The paper is devoted to an analysis of the institutional mechanisms that ensure national security in the information space of several leading countries – the United States, the United Kingdom and the Russian Federation. It is stated that institutional mechanisms that ensure national security in the information space of the leading countries all have a similar structure. The main components of these mechanisms involve public authorities (state leaders – president or prime minister, government, ministries, and agencies), local government bodies, civil society institutions, the academic community, business community, and the media. The gradual expansion of the system of institutions that ensure national security in the information space and increase in their powers occurs in all these states. The analysis also demonstrates the paradigm shifts in the development and implementation of US and UK information policy in the context of modern nonlinear processes.

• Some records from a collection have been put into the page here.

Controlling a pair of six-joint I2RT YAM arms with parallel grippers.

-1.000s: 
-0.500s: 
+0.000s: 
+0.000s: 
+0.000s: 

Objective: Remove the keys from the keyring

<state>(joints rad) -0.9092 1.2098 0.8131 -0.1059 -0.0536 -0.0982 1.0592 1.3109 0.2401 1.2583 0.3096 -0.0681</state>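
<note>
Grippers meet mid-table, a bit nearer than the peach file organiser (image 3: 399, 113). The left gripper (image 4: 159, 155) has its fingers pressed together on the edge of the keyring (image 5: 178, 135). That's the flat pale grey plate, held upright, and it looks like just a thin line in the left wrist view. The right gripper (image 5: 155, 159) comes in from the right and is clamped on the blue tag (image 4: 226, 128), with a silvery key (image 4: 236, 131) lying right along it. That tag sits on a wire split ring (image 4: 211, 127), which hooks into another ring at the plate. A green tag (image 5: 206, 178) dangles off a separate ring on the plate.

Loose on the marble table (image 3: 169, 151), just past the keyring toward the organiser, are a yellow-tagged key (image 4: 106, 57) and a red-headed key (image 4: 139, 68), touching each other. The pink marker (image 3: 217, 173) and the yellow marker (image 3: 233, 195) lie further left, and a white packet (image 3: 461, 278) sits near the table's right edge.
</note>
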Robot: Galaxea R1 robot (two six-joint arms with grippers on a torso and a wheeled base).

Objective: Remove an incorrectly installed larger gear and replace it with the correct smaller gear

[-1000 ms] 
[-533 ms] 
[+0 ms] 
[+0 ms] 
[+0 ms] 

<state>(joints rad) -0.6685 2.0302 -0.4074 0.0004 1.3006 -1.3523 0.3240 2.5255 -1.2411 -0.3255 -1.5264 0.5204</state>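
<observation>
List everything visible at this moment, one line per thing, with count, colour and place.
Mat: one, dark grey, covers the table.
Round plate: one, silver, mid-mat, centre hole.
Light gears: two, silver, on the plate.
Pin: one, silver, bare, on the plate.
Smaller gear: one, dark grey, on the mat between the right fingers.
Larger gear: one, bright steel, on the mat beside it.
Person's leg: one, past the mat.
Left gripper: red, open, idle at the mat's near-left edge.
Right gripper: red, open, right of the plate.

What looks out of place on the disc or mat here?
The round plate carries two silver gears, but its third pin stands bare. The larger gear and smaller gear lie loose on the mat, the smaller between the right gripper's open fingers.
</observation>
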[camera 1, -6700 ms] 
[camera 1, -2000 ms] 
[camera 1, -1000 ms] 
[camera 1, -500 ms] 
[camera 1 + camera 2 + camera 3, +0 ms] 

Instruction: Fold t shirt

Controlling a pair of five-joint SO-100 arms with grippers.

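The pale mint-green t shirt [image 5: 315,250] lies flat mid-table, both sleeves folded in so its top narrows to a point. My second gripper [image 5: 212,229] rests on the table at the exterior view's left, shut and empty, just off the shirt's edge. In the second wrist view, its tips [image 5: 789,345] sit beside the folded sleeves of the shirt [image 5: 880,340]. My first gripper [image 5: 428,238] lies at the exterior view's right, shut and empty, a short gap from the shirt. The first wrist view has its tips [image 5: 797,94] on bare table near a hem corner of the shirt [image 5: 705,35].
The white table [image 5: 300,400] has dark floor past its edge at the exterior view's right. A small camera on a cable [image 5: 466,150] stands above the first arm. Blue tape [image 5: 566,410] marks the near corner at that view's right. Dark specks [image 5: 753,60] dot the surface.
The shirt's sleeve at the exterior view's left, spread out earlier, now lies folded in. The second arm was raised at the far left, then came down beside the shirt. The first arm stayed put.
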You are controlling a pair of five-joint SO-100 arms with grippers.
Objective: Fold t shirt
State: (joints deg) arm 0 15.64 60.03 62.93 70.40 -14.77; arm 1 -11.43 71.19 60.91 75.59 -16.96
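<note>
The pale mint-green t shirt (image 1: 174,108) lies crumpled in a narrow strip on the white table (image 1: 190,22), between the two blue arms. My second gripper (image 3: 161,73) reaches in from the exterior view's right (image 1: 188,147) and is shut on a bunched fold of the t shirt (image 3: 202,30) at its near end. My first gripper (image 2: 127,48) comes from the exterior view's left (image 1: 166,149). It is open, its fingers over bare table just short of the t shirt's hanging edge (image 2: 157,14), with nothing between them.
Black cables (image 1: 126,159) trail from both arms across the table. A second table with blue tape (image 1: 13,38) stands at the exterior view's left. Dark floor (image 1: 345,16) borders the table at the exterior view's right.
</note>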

Paradigmatic shifts are currently being reoriented towards the interests and needs of target audiences, diversification of channels and mechanisms of the distribution of meaning (strategic narratives) in the information space, from vertical to horizontal interaction with internal and external audiences. Emphases are shifting to the involvement of a wide range of institutions and other stakeholders in the implementation of information policy and delegation of powers from the center to the periphery, while preserving the main parameters of the policy established by state structures.

Highlights

  • Modern world order is influenced by the multi-vector processes taking place in the information space

  • We offer to consider the totality of political and non-political institutions, whose activities are related to ensuring full communication with target audiences in order to clarify and ensure support of national interests, as the institutional mechanisms for the implementation of the information direction of national interests ensuring

  • Generalized models of functioning of different institutional structures aimed to ensure national security in the information space in contemporary leading states are discussed in another paper of the authors (Bondarenko, Nagornyak, Polovyi, 2018: 44–54)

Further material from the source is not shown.